Воспитанием занималась мать, имевшая на сей счет свои принципы, надежды и, соответственно, разочарования, например, когда мы говорили
Обращение на вы прекратилось, когда мы пошли в гимназию, точнее, не полностью, ибо на ты мы были с родителями не «взаправду», а словно бы «понарошку», как будто они, в виде исключения, в шутку, нам это позволяли. А вместе с «ты», несмотря на решительные протесты матушки (contra linguam non est pis[91]), к ним приклеились прозвища «фатер» и «мутер», хотя и не в том пошлом значении, когда, скажем, трактирщик швыряет тебе стакан («вот тебе, опрокинь еще, фатер»), а в ином… даже не знаю, как и сказать, более уважительном? более близком к немецкому оригиналу? В любом случае мы четко и неизменно ощущали личный характер этого обращения, как будто оно означало для нас имя собственное, нечто вроде того, что пишут в народных календарях: Фатер, Иожеф, Бенедек нам несут тепло навек.
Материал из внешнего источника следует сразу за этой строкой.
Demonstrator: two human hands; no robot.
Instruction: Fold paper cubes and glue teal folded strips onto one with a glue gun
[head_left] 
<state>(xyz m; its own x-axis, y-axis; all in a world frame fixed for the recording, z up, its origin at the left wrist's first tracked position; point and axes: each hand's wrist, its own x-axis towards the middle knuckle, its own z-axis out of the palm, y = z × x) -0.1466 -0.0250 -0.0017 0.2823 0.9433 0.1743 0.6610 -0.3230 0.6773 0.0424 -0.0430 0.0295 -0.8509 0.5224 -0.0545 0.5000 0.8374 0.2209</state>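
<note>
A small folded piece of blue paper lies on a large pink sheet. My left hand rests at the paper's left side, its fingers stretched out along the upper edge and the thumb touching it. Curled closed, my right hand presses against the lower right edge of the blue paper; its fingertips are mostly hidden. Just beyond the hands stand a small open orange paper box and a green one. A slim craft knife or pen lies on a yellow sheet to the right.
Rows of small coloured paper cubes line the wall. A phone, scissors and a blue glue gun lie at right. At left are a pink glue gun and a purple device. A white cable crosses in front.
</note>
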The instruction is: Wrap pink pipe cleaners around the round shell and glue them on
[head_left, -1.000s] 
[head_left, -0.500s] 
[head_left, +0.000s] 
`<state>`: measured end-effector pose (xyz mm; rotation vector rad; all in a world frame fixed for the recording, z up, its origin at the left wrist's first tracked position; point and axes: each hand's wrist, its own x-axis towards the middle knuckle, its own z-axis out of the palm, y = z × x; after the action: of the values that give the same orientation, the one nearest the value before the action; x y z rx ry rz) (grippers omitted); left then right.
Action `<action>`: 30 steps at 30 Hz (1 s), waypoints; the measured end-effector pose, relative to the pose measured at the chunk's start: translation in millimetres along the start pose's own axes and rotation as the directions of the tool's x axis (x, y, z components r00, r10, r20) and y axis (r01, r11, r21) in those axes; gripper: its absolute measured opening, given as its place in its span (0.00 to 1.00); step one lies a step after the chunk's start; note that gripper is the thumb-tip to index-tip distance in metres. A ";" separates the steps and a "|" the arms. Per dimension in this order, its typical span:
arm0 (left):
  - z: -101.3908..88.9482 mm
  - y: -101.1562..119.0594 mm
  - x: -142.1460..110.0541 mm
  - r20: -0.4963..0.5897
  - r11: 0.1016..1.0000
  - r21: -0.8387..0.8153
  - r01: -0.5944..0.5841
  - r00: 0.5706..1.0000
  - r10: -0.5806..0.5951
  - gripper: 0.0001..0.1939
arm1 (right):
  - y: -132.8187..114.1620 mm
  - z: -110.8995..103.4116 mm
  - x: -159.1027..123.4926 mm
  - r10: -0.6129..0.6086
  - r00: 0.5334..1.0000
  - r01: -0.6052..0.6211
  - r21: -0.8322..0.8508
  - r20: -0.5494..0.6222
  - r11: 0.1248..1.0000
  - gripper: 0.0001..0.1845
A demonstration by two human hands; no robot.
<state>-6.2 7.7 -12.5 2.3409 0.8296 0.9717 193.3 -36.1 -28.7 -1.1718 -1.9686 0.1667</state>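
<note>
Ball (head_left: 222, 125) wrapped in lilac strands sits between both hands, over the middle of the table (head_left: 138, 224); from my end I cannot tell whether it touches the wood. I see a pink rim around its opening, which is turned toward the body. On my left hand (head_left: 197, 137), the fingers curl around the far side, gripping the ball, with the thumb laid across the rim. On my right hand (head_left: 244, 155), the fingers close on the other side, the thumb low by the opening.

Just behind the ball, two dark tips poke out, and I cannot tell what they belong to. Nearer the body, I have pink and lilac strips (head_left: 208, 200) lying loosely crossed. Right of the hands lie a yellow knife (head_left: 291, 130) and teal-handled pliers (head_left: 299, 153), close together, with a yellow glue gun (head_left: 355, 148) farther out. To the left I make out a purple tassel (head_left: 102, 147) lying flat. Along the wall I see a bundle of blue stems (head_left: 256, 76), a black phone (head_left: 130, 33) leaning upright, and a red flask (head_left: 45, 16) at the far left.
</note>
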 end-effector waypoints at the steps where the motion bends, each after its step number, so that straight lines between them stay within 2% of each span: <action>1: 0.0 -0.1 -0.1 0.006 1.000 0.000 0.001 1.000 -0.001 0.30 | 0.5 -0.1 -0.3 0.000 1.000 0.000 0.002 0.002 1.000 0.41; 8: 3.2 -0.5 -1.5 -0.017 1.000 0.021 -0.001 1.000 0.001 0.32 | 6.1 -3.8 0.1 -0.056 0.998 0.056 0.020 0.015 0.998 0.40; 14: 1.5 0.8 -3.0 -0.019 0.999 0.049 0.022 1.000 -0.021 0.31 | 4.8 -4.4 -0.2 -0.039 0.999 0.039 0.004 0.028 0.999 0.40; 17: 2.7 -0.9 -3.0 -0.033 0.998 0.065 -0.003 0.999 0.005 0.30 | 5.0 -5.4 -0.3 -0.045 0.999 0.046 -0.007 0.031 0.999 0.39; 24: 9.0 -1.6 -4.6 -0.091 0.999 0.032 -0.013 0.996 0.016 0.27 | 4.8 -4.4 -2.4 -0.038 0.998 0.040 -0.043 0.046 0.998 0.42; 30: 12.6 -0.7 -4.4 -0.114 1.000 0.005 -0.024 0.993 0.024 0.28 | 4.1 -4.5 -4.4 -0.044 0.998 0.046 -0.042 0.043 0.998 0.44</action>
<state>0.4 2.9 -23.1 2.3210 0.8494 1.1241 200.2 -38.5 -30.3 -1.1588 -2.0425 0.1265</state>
У немцев оно, конечно, все проще: ты можешь быть женщиной или мужчиной, пфальцграфом или придворной дамой, двухлетним или двухсотлетним — если родственник, то с тобой на ты. Особых отношений с собственным классом, с подачи отца, мы не поддерживали, ему это было до лампочки, но кто кому кем доводится, все же было
Существовал некий живой и стихийный образ семьи. Семью можно описать, как город: Холм Роз, рабочий район Кёбаня, ратуша, милицейское отделение, Дунай. Как пейзаж. Но можно ли описать пейзаж? И есть ли он вообще? И можно ли описать мир? И можно ли его прочесть? Вообще, под семьей принято подразумевать прежде всего отца, отеческие установления и прочее. Но, как выясняется, семья, большая семья, настоящий клан состоит главным образом из этого самого «прочего»; ибо идея семьи воплощается не столько в весьма интенсивных, глубоких, но все же
Чем больше семья, тем больше она о себе знает.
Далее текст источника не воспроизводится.